A little worried as regards the bill for the solicitors work regarding probate and with the relative link we hadn't asked about how much he will charge

Thanks.


----------



## murphaph (28 Mar 2008)

mocky-Dower said:


> Hi There,
> 
> My mother died last October, she left her house to her children and some money she had in the bank to her grandchildren (all was to be divided equally) she stated all of this in her Will, in the will she made a relative of hers (who happens to be a solicitor) the executor.
> 
> ...


All wills have to go through probate to make sure they are valid. A will is just a set of wishes, not a list of instructions, so it has to be examined to see that it is legal and valid. The probate office decide if a will is valid and then grant probate to the executor which allows that person to lawfully gain access to the deceased's estate and get property conveyed into the new owner's name etc. A bank is correct not to release a sum as large as 15k to someone who doesn't have the lawful authority to gain access. My dad died recently and it's in probate now however is moving very fast and they are about to issue letters of administration (because he died intestate, there's no executor, there's an administrator but it's similar). Good luck.


----------



## mocky-Dower (28 Mar 2008)

Thanks Murph, There no problems with this and I suppose its better to get this sorted correctly, its just that I thought a Will was a legal document and its sounds like with probate you have to get another legal document, and the fact that my mothers house was paid for (mortgage was cleared) that this would not concern the bank who initiated the probate when the solicitor tried to release the 15K for the grand children.
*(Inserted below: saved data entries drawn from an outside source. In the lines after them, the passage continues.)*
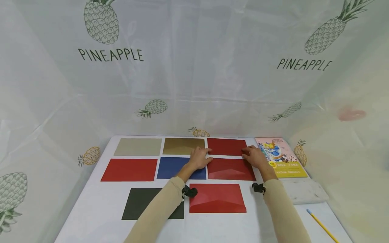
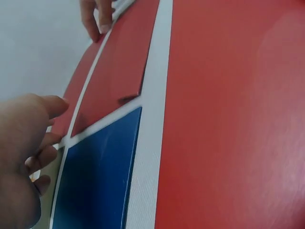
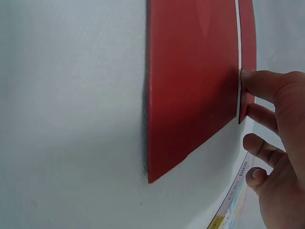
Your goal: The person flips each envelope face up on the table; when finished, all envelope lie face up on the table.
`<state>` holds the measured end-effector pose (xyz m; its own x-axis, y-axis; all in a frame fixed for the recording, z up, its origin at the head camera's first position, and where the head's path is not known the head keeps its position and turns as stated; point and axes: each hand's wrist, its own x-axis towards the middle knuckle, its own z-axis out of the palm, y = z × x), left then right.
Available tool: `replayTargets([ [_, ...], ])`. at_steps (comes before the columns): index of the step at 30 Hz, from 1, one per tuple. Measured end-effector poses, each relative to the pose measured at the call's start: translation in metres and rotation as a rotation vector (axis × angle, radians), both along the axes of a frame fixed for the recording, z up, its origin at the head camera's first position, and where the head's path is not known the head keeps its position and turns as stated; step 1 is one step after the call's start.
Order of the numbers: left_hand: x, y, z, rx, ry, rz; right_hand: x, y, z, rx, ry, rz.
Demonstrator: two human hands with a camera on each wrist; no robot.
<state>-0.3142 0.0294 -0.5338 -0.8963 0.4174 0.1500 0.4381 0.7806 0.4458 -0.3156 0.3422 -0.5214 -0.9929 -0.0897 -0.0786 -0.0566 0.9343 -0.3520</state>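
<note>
At the back right of the white table lies a flat red paper rectangle [image 1: 228, 146], like an envelope. My left hand [image 1: 199, 158] is at its left end, thumb extended and the other fingers loosely bent; the wrist covers part of a blue rectangle [image 1: 170, 167]. At the right end, my right hand [image 1: 256, 157] touches it with thumb and forefinger, as the right wrist view shows. A second red rectangle [image 1: 231, 169] lies just in front, a narrow white gap between them. Beside my left hand is a gold rectangle [image 1: 177, 146].
A beige rectangle [image 1: 138, 146] and a red one [image 1: 129, 169] lie left; a black one [image 1: 139, 204] is partly under my left sleeve. Another red one [image 1: 217, 199] lies nearest. To the right are a picture book [image 1: 284, 158], a pale slab [image 1: 304, 191] and a yellow pencil [image 1: 322, 226].
</note>
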Motion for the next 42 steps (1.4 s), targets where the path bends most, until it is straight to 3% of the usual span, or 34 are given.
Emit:
replayTargets([
  [4,0.000,0.002,-0.001,0.115,-0.041,0.008,0.001,-0.001,0.001,-0.001,0.006,0.000],
  [11,0.001,0.002,-0.003,0.187,-0.084,0.025,0.001,-0.002,0.000,-0.025,-0.001,-0.018],
  [16,-0.003,0.000,-0.003,0.328,-0.173,-0.002,0.000,-0.002,-0.001,-0.024,0.000,-0.027],
  [23,-0.005,-0.004,-0.004,0.576,-0.347,-0.024,0.002,-0.005,0.000,-0.054,-0.002,-0.036],
  [25,-0.006,-0.003,-0.005,0.617,-0.363,-0.023,0.003,-0.005,0.000,-0.057,-0.002,-0.034],
  [28,-0.008,-0.002,-0.007,0.670,-0.338,-0.029,0.004,-0.004,0.000,-0.056,-0.004,-0.024],
  [36,-0.010,0.002,-0.006,0.728,-0.182,-0.007,0.004,-0.001,0.003,-0.028,0.010,0.010],
  [42,-0.011,0.004,-0.005,0.742,-0.151,0.043,0.005,-0.001,0.006,-0.026,-0.014,0.007],
])
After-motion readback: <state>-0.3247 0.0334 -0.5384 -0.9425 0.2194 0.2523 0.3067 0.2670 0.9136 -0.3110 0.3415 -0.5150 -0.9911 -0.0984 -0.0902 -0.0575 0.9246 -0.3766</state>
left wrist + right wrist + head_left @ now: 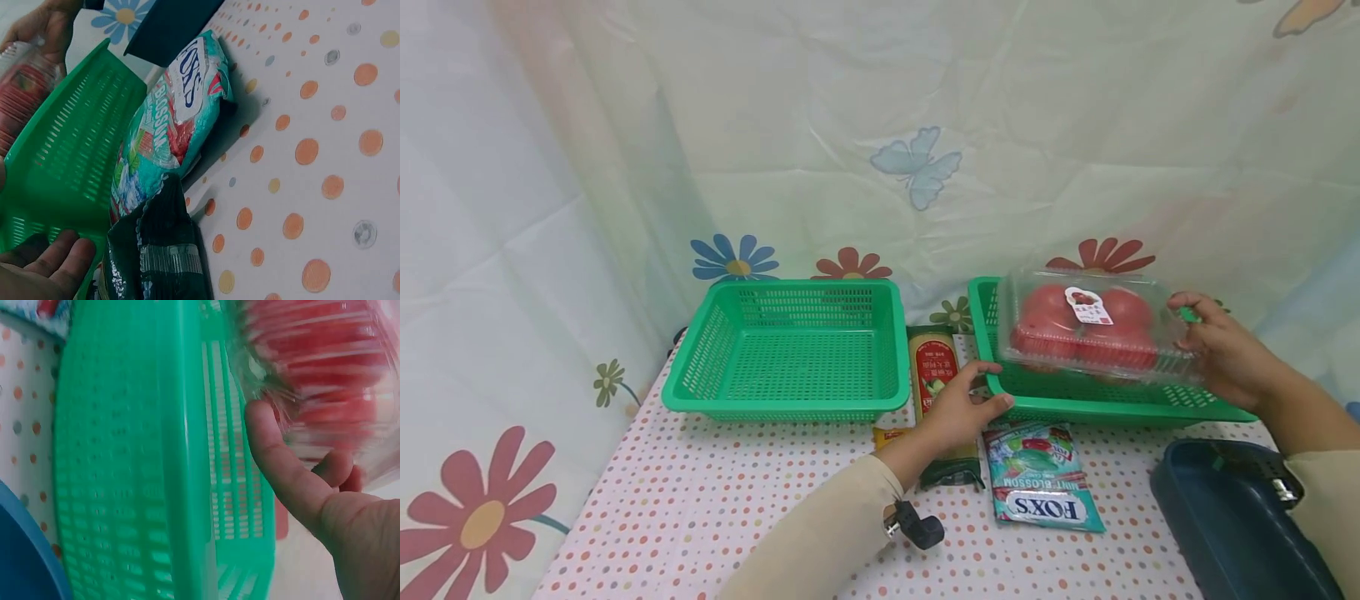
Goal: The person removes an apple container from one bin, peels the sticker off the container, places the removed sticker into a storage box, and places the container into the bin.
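Observation:
A clear plastic box of red tomatoes [1078, 329] with a white label is held over the right green basket [1097, 408], tilted down at its right. My right hand [1236, 358] grips the box by its right end; the right wrist view has its thumb and fingers [284, 465] on the clear plastic. With thumb and fingers my left hand [958, 408] holds the same basket's rim at the front left corner. Some of its fingers [69, 262] lie against the basket's outer side in the left wrist view.
Left stands another green basket [790, 412]. Between the baskets lies a pasta packet [934, 358], with a small yellow packet [891, 437] beside it. A teal Fox's candy bag [1041, 479] lies before the right basket. A dark blue tub [1232, 517] stands front right.

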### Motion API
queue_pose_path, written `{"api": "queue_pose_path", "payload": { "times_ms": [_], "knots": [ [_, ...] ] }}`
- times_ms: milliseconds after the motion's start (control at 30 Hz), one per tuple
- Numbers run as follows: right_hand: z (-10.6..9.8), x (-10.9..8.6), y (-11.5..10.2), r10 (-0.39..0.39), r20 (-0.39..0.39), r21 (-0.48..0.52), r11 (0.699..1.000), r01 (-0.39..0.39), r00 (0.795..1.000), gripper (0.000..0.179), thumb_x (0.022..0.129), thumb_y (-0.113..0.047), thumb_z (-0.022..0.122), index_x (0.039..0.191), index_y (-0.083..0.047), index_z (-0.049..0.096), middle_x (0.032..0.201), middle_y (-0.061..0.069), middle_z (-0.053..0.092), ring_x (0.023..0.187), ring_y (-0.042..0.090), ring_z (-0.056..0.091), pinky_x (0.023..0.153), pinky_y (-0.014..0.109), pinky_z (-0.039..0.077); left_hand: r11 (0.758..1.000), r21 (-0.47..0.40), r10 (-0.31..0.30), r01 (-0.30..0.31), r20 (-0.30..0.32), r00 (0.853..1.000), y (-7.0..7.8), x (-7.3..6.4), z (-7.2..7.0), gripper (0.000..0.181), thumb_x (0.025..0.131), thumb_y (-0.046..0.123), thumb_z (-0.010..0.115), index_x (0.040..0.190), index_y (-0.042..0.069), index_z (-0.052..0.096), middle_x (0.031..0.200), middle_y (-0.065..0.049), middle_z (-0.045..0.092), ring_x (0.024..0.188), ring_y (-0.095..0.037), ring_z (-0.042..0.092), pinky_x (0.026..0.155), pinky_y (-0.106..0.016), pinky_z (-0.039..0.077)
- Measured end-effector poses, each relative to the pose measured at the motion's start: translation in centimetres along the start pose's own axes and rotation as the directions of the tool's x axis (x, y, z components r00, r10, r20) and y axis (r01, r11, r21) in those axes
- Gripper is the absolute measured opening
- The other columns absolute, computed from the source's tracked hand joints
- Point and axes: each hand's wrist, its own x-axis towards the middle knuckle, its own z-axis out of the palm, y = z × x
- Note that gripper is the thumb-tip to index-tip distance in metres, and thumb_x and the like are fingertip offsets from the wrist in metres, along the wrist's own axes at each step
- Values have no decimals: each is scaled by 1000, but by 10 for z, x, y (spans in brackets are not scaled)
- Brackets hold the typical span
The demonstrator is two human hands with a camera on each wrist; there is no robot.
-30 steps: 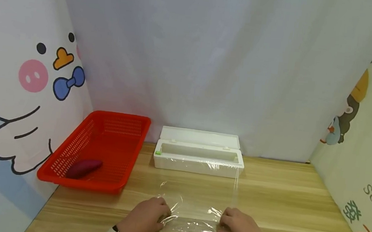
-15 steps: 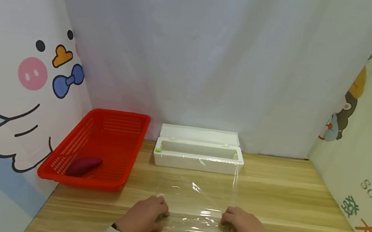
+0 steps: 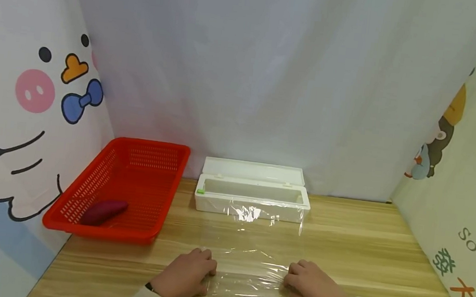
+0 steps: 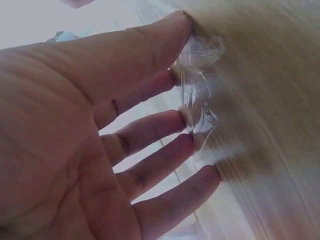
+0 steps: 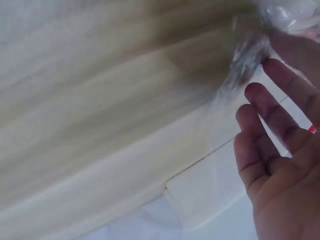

What if she owned a classic car that was worth 30K and the bank knew nothing about this and our solicitor went to the bank to release any savings, would they insist on probate in that situation?

Thanks


----------



## mathepac (28 Mar 2008)

mocky-Dower said:


> ... I thought a Will was a legal document and its sounds like with probate you have to get another legal document...



I think you are confused. A *will* is a document where a testator expresses his or her *wishes* as to how they want their assets distributed after their death.

To give the will legal standing, an application is made by, or on behalf of, the executor to the Probate Office to have the will *"proven"*. Once probate is granted, the will is now classified as proven. Then, having dotted and crossed all the requisite legal and financial i's and t's, the executor is clear to gather up the assets of the testator, pay off any outstanding creditors, and distribute  the residue to the beneficiaries, based on the contents of the will.



mocky-Dower said:


> ... and the fact that my mothers house was paid for (mortgage was cleared) that this would not concern the bank who initiated the probate when the solicitor tried to release the 15K for the grand children.
> 
> What if she owned a classic car that was worth 30K and the bank knew nothing about this and our solicitor went to the bank to release any savings, would they insist on probate in that situation?...



I doubt if the bank "initiated the probate". I believe they may have requested proof of grant of probate from the executor, so they were assured of his legal standing in order to gather up the testator's assets.

Disposal or distribution of any of the testator's assets by the executor is illegal until probate is granted and if it happens the executor may be personally liable for any resultant losses.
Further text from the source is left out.